## DATA PROVIDED:

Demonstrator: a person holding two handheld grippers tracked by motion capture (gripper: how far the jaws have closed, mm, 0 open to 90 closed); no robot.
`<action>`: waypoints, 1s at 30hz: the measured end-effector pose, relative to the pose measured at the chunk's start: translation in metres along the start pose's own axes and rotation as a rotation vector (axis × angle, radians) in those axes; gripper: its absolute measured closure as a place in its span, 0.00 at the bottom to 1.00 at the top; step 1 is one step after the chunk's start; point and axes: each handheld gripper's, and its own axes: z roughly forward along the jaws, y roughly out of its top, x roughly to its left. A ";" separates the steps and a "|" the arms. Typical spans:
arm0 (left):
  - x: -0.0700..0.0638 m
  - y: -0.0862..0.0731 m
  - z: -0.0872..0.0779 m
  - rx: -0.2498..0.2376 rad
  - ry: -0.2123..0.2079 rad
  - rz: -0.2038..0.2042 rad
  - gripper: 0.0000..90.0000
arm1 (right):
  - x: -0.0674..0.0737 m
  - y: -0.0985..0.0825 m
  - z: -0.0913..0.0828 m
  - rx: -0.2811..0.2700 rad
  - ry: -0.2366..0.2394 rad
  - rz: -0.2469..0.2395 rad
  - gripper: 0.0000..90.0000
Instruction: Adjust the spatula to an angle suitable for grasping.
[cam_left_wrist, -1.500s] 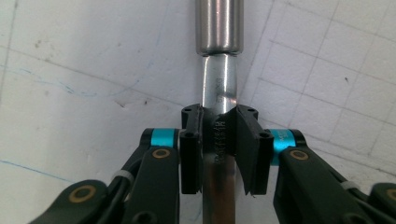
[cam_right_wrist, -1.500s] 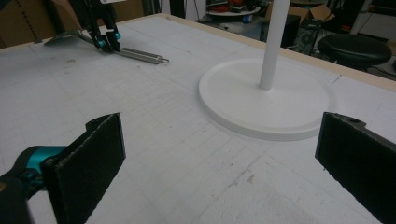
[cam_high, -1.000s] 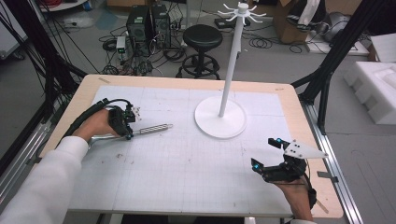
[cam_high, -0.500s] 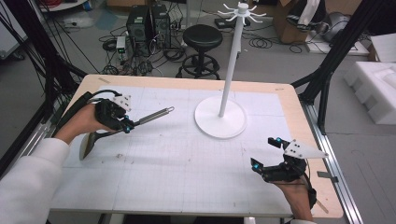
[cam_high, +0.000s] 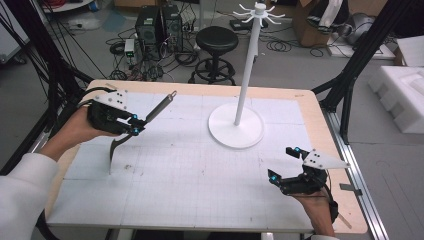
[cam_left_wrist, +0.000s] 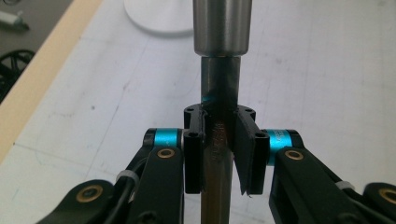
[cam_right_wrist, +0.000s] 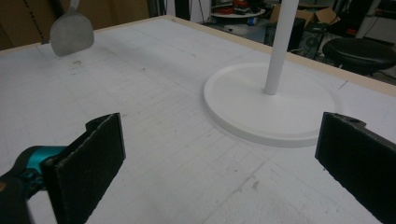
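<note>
The left gripper (cam_high: 131, 125) was clamped on a metal spatula (cam_high: 145, 117) held clear above the table (cam_high: 200, 190), unhung, the white rack (cam_high: 240, 107) well off; the right gripper (cam_high: 285, 167) stood apart, empty.

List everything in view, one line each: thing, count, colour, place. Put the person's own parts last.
Spatula: one, metal, clamped in the left gripper, blade hanging toward the table, handle end pointing up and away.
Hanging stand: one, white, round base on the far middle of the table, hooks at the top of its pole.
Table: one, white gridded top with a wooden edge.
Stool: one, black, on the floor beyond the table.
Computer towers: two, black, on the floor at the back, among cables.
Foam blocks: white, on the floor at right.
Left gripper: black, jaws shut on the spatula's shaft.
Right gripper: black, jaws wide apart, near right of the table.
</note>
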 end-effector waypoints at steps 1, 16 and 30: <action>-0.001 0.002 -0.003 -0.021 0.000 -0.002 0.83 | 0.000 0.000 0.000 0.000 0.001 0.000 0.01; -0.016 0.028 -0.018 -0.224 -0.005 0.011 0.83 | -0.002 0.000 -0.001 -0.007 0.002 0.009 0.01; -0.042 0.062 -0.013 -0.304 -0.039 0.009 0.83 | 0.000 0.004 0.004 -0.002 0.015 -0.005 0.01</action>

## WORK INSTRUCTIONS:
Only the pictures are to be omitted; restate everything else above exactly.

## YOUR RESPONSE:
Demonstrator: a person holding two handheld grippers tracked by motion capture (gripper: how far the jaws have closed, mm, 0 open to 90 closed); no robot.
`<action>`: waypoints, 1s at 30hz: the measured end-effector pose, relative to the pose measured at the chunk's start: translation in metres along the start pose's own axes and rotation as a rotation vector (axis × angle, radians) in those axes; gripper: its absolute measured closure as a place in its span, 0.00 at the bottom to 1.00 at the top; step 1 is one step after the chunk's start; point and axes: each handheld gripper's, and its own axes: z roughly forward along the jaws, y roughly out of its top, x roughly to its left. A ";" separates the steps and a "|" the arms. Typical spans:
arm0 (left):
  - x: -0.0700..0.0638 m
  - y: -0.0862..0.0731 m
  - z: -0.0872..0.0779 m
  - rx: -0.2498..0.2376 rad
  - ry: -0.2123..0.2079 rad
  - rz: -0.2038..0.2042 rad
  - gripper: 0.0000..90.0000
arm1 (right):
  - x: -0.0674..0.0737 m
  - y: -0.0985..0.0825 m
  - z: -0.0913..0.0828 m
  - rx: -0.2811..0.2700 rad
  - ry: -0.2366..0.2394 rad
  - rz: -0.2469..0.2395 rad
  - gripper: 0.0000..90.0000
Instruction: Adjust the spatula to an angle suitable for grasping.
[cam_left_wrist, -1.500s] 
[cam_right_wrist, -1.500s] 
[cam_high, -1.000s] 
[cam_high, -0.500s] 
[cam_high, +0.000s] 
[cam_left_wrist, +0.000s] 
[cam_right_wrist, +0.000s] 
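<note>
The left gripper (cam_high: 131, 125) was clamped on a metal spatula (cam_high: 145, 117) held clear above the table (cam_high: 200, 190), unhung, the white rack (cam_high: 240, 107) well off; the right gripper (cam_high: 285, 167) stood apart, empty.

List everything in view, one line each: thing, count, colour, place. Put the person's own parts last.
Spatula: one, metal, clamped in the left gripper, blade hanging toward the table, handle end pointing up and away.
Hanging stand: one, white, round base on the far middle of the table, hooks at the top of its pole.
Table: one, white gridded top with a wooden edge.
Stool: one, black, on the floor beyond the table.
Computer towers: two, black, on the floor at the back, among cables.
Foam blocks: white, on the floor at right.
Left gripper: black, jaws shut on the spatula's shaft.
Right gripper: black, jaws wide apart, near right of the table.
</note>
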 end-effector waypoints at steps 1, 16 and 30: <action>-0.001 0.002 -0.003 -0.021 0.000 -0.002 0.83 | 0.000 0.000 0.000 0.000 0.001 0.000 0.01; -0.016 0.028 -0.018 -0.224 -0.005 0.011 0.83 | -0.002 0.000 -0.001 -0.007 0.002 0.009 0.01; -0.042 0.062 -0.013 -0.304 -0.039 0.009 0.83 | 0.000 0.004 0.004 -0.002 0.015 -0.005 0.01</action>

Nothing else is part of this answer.